大分県別府市を通る東九州道(画像:写真AC)
大分県別府市を通る東九州道(画像:写真AC)

 各地で新しい高速道路の開通が相次いでいる――。

 1990年代までにおおむね主要な路線の整備が終わり、そこからは地域と地域をきめ細かく結ぶ計画へと移り変わってきた。九州に目を向けると、北九州市の門司インターチェンジ(IC)から鹿児島市の鹿児島ICまでをつなぐ九州自動車道が1971(昭和46)年に産声を上げ、1995(平成7)年には全線が開通している。これによって青森県から鹿児島県まで、およそ2170kmに及ぶ高速の道がつながった。

 この九州道と対をなす存在が、1989年に最初の区間が動き出した東九州自動車道(東九州道)だ。2026年5月現在もすべての道が完成したわけではないが、2003年に100km、2010年に200km、2014年には300kmとその距離を積み上げてきた。なかでも2016年6月に北九州市と宮崎市という二大拠点が一本の道で結ばれたことは、この地域の歴史において重みを持つ。2026年、あの開通から10年という節目を迎えた。

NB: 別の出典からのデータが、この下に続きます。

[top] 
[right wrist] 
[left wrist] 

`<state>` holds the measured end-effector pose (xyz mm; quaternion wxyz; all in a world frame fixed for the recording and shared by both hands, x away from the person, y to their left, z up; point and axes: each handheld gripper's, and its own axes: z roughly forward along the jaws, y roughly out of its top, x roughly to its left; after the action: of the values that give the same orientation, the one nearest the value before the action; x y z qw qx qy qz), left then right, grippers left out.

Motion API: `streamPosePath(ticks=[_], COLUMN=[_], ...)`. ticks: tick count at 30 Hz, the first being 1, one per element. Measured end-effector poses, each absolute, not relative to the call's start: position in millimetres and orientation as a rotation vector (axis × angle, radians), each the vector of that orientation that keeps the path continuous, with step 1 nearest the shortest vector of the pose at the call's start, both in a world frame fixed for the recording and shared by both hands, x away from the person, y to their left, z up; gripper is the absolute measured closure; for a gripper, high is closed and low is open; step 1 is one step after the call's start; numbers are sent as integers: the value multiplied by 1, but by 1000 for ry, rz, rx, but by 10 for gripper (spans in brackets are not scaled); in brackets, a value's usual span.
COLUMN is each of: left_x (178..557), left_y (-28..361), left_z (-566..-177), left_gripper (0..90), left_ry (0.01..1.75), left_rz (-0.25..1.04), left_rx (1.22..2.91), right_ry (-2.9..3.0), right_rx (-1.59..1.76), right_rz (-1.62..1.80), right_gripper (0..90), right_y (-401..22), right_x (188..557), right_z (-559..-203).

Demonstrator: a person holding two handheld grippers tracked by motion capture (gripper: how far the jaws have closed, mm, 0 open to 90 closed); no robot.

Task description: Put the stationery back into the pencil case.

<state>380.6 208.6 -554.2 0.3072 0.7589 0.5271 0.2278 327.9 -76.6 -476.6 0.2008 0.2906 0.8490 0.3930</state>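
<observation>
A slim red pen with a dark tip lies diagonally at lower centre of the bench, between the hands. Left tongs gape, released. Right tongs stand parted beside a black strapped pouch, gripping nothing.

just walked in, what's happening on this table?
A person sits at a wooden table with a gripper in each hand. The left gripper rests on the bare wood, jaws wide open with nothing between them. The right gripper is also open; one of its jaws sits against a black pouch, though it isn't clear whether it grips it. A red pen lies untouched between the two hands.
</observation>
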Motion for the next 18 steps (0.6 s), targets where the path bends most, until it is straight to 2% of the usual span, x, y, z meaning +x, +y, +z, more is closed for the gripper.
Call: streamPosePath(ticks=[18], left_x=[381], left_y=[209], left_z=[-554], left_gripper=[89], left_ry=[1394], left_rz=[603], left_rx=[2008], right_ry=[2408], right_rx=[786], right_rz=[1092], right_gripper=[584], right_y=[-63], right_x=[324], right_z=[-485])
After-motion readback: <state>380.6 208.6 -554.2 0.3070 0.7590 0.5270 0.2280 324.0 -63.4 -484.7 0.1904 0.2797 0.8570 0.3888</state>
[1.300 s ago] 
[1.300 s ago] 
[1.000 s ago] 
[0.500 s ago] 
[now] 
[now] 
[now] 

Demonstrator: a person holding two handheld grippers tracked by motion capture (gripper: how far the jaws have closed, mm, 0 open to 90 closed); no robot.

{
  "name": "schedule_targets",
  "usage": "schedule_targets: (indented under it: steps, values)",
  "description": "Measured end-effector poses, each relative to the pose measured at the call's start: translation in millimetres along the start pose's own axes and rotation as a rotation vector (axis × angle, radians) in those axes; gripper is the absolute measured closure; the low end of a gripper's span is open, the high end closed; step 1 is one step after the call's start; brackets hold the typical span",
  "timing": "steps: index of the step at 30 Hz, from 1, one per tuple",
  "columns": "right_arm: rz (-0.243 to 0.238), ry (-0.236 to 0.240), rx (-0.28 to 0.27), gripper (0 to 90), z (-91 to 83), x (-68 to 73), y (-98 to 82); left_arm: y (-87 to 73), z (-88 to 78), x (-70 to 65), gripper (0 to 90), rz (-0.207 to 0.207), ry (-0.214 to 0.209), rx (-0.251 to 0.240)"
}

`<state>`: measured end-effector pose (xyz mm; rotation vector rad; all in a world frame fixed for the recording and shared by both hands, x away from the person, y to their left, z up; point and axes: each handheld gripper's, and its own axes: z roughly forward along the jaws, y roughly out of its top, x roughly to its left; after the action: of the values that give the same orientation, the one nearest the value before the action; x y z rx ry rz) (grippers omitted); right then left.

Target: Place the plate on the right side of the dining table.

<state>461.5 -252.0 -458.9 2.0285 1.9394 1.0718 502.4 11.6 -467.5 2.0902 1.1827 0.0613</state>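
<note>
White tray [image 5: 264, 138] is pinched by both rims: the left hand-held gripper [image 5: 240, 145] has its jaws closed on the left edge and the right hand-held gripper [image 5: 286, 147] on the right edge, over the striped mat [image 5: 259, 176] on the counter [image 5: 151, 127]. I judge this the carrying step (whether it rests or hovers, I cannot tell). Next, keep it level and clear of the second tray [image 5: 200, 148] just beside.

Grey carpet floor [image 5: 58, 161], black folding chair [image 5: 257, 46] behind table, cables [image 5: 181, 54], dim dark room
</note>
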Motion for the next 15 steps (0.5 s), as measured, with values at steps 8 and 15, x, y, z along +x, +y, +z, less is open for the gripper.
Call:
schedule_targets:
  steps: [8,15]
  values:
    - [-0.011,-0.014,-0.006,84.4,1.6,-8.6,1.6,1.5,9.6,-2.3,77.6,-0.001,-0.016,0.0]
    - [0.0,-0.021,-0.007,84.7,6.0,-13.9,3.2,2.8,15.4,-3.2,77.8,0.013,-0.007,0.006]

 振り返れば、この10年で東九州道を走った車はあわせて1.2億台にのぼる。2016年から2025年までの間に生まれた経済波及効果は、

「約1.6兆円」

という巨額なものになった。九州の東岸という、いわば地理的な端に位置していた場所が、高速網によって広い市場へ無理やり引きずり出された格好だ。

 移動の不自由さゆえに眠っていた地域の力が、一気に外へと流れ出した結果ともいえる。道がつながることは、地域の商圏を広げるだけではない。そこでの競争のあり方そのものを、土台から作り変えてしまう力があるのだ。